Comme d’autres, j’ai eu l’opportunité de participer, durant toute cette période, à une multitude de rencontres , certes aux dimensions modestes -disons de plusieurs dizaines jusqu’à 200 personnes- mais au contenu politique et humain qui rappelait les plus belles heures du grand débat citoyen de 2005 sur le projet de traité constitutionnel. L’échantillonnage de cette trentaine de réunions publiques est suffisamment varié pour autoriser quelques extrapolations. Diversité géographique, tout d’abord : Pyrénées Orientales, Indre et Loire, Nord, Côte d’Or, Ariège, Ardèche, Loire, Landes, Meurthe et Moselle, Haut-Rhin, Bas-Rhin, Manche, Drôme, Alpes de Haute Provence, Oise, Ile-et-Vilaine, Dordogne ainsi que Paris et cinq départements d’Ile-de-France . Diversité des organisateurs également : PCF et Front de Gauche, collectifs citoyens, groupe d’élus, associations, organisme officiel ou semi-officiel. Diversité de forme, enfin : débat avec un seul invité, débat pluraliste, débat contradictoire.
Or, la première chose qui frappe , c’est une volonté de comprendre cette machinerie lointaine et suspecte , pour peser : Quels sont les pouvoirs respectifs du Parlement européen et de la Commission ? En quoi consiste le travail de nos élus? Comment peut-on intervenir dans ce processus? Où en sont les rapports de force politiques dans les autres pays ?…Tel participant s’est dit « sidéré par le décalage entre le travail effectué et ce qui en est perçu ».

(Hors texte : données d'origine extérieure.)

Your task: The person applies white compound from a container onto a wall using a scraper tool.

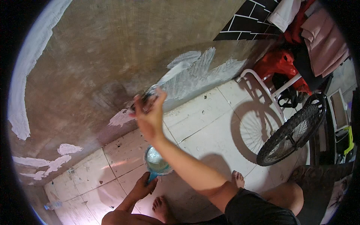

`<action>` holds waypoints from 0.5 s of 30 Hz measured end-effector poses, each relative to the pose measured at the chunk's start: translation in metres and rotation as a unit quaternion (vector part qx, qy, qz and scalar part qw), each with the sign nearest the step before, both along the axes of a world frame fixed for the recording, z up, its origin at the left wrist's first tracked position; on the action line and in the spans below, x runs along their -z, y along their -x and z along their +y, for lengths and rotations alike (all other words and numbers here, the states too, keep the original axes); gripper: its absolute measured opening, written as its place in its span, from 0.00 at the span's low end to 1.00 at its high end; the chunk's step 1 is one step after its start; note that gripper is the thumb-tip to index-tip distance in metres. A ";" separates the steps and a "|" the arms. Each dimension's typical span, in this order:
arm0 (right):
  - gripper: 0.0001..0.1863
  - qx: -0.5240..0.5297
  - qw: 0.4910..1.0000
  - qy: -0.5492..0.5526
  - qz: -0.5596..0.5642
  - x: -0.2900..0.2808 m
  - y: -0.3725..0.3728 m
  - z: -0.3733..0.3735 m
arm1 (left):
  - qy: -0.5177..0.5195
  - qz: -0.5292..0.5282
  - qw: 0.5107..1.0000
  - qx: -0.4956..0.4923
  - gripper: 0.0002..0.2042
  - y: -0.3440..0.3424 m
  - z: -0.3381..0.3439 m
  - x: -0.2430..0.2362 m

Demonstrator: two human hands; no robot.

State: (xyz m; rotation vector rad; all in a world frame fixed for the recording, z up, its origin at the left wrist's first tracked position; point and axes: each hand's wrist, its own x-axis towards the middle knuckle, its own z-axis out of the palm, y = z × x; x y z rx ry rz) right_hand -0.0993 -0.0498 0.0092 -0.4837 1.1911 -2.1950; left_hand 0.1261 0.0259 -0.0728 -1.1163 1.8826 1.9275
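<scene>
My right hand (149, 118) is raised against the brown wall (101, 60), its fingers closed round a dark-handled paintbrush (150, 92), partly hidden and blurred. The brush end meets a streaky patch of white paint (189, 77) low on the wall. Below it, my left hand (141, 187) grips the handle of a blue dipper (153, 175) just above the floor. White paint (154, 155) lies inside the dipper, whose right rim is close to my right forearm.
A bicycle wheel (288, 133) and a pale curved metal frame (258, 77) stand at the right. Beyond them are a red bag (275, 63) and hanging pink cloth (324, 41). My bare feet (162, 208) rest on white floor tiles (202, 131). A clear bottle (53, 206) lies far left.
</scene>
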 end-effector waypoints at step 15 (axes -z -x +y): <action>0.31 0.047 0.998 -0.049 0.008 -0.003 0.048 0.013 | 0.026 -0.010 0.999 0.016 0.14 0.001 0.000 0.006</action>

Quelques enjeux légitimement perçus comme « lourds » alimentent particulièrement les échanges. Ainsi, l’exigence d’en finir avec les politiques d’austérité et, partant, la nécessité de reprendre le pouvoir sur l’argent et son utilisation sont-elles souvent abordées : exceptionnellement sous l’angle de la « sortie de l’euro » , généralement à partir de tout ce qui touche à la Banque centrale européenne et à la refonte de ses missions et de son fonctionnement . La situation en Grèce figure également parmi les thèmes favoris , de même que Syrisa et son leader Alexis Tsipras, plébiscité ! Les questions liées à l’actualité sont naturellement prisées: l’énergie, à propos d’Alstom; les « travailleurs détachés » en rapport avec les nombreux cas de dumping social; la politique extérieure de l’UE, en liaison avec la crise ukrainienne; l’action -ou plutôt l’inaction- de l’Europe contre le réchauffement climatique , en prévision de la Conférence internationale de Paris en 2015. Et naturellement, le dossier brûlant du « grand marché transatlantique »…

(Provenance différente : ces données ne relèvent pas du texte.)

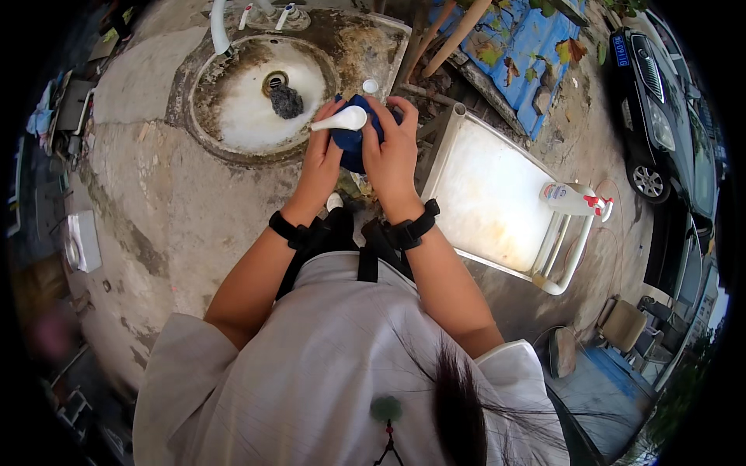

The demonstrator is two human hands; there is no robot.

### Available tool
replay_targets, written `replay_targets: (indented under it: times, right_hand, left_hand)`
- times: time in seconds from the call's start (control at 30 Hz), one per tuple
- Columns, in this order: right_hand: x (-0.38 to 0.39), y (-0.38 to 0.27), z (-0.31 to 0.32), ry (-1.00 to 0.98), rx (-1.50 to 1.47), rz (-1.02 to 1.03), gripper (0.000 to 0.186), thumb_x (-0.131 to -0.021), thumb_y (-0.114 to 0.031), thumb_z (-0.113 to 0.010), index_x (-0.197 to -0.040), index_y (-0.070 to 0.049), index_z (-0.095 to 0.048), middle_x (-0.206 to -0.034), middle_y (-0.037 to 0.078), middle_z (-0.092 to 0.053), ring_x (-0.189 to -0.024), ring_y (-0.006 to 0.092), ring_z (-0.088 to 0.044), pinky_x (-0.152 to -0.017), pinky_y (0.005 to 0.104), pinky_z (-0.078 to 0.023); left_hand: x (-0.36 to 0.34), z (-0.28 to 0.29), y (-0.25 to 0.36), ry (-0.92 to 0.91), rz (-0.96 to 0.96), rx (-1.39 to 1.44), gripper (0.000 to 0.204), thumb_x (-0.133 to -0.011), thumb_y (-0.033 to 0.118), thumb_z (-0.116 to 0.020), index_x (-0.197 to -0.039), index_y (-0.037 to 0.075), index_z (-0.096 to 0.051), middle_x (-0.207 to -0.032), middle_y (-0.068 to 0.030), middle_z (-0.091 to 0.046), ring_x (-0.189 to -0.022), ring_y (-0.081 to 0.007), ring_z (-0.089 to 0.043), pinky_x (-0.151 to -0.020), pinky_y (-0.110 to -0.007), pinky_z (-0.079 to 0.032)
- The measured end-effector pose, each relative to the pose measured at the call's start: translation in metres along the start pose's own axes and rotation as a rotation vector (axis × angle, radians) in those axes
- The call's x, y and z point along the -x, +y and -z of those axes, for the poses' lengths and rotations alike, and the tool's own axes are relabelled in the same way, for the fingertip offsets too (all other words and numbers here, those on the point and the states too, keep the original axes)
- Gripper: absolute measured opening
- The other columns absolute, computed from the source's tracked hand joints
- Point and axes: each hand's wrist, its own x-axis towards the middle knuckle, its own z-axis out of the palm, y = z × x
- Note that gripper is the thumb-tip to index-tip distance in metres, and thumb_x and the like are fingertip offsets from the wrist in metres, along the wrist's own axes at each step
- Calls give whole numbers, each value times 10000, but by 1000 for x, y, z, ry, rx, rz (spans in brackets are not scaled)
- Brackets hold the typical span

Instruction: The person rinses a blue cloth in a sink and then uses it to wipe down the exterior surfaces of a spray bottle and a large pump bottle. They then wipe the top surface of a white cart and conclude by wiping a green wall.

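My cloth [353, 160]: dark blue. My spoon [346, 119]: plain white; my wristbands [291, 231]: black. Basin [247, 110]: white, mottled with brown stains.

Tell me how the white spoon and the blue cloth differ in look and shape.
Colour: the white spoon is pale all over, while the blue cloth is dark.
Shape: the spoon has a rounded bowl and a narrower handle pointing left; the cloth is bunched, with no clear outline.
Surface: the spoon looks smooth and hard, the cloth soft and folded.
Shared: both are between the left hand and right hand.
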Motion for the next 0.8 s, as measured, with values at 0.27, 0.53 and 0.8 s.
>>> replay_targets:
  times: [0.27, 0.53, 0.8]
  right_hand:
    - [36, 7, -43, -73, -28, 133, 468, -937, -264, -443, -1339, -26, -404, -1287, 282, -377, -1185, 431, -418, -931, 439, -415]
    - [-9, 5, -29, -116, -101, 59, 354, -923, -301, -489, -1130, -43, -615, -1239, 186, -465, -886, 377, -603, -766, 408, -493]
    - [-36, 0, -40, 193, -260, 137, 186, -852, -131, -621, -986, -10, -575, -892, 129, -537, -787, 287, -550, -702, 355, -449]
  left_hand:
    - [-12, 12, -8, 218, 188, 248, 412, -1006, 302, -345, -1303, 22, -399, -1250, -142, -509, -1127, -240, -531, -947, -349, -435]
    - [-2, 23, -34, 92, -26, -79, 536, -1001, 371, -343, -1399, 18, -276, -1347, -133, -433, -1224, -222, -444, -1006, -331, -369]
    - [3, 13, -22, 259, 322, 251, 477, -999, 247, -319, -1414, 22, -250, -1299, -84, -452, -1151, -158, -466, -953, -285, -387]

Enfin, les questions relevant de la « stratégie » à mettre en œuvre pour passer d’une simple posture rhétorique à un réel processus de luttes visant à transformer l’Europe tiennent toute leur place : il existe une soif pour des débats de fond sur l’Europe et une impressionnante expertise de terrain qui ne demande qu’à nourrir la réflexion et l’action politiques. Tous apprécient qu’on tourne le dos aux jeux politiciens pour faire résolument appel à l’intelligence et à l’intervention citoyenne .Tous disent se retrouver dans la démarche alliant l’opposition à la proposition -« refuser, rassembler, reconstruire »- . Ainsi conçue, « L’Europe,c’est passionnant! » a commenté sur son blog une élue de Saint-Gratien , dans le Val d’Oise. Avis au Front de gauche dont la vocation est de répondre aux espoirs anéantis du peuple de gauche.
29 Mai 2014 at 7:26
Voici un aperçu des principaux enjeux européens que les pouvoirs publics et les grands media auraient dû, en bonne démocratie, mettre en débat dans la société avant l’échéance électorale majeure de dimanche prochain. Chacune et chacun aurait alors pu prendre sa décision en connaissance de cause.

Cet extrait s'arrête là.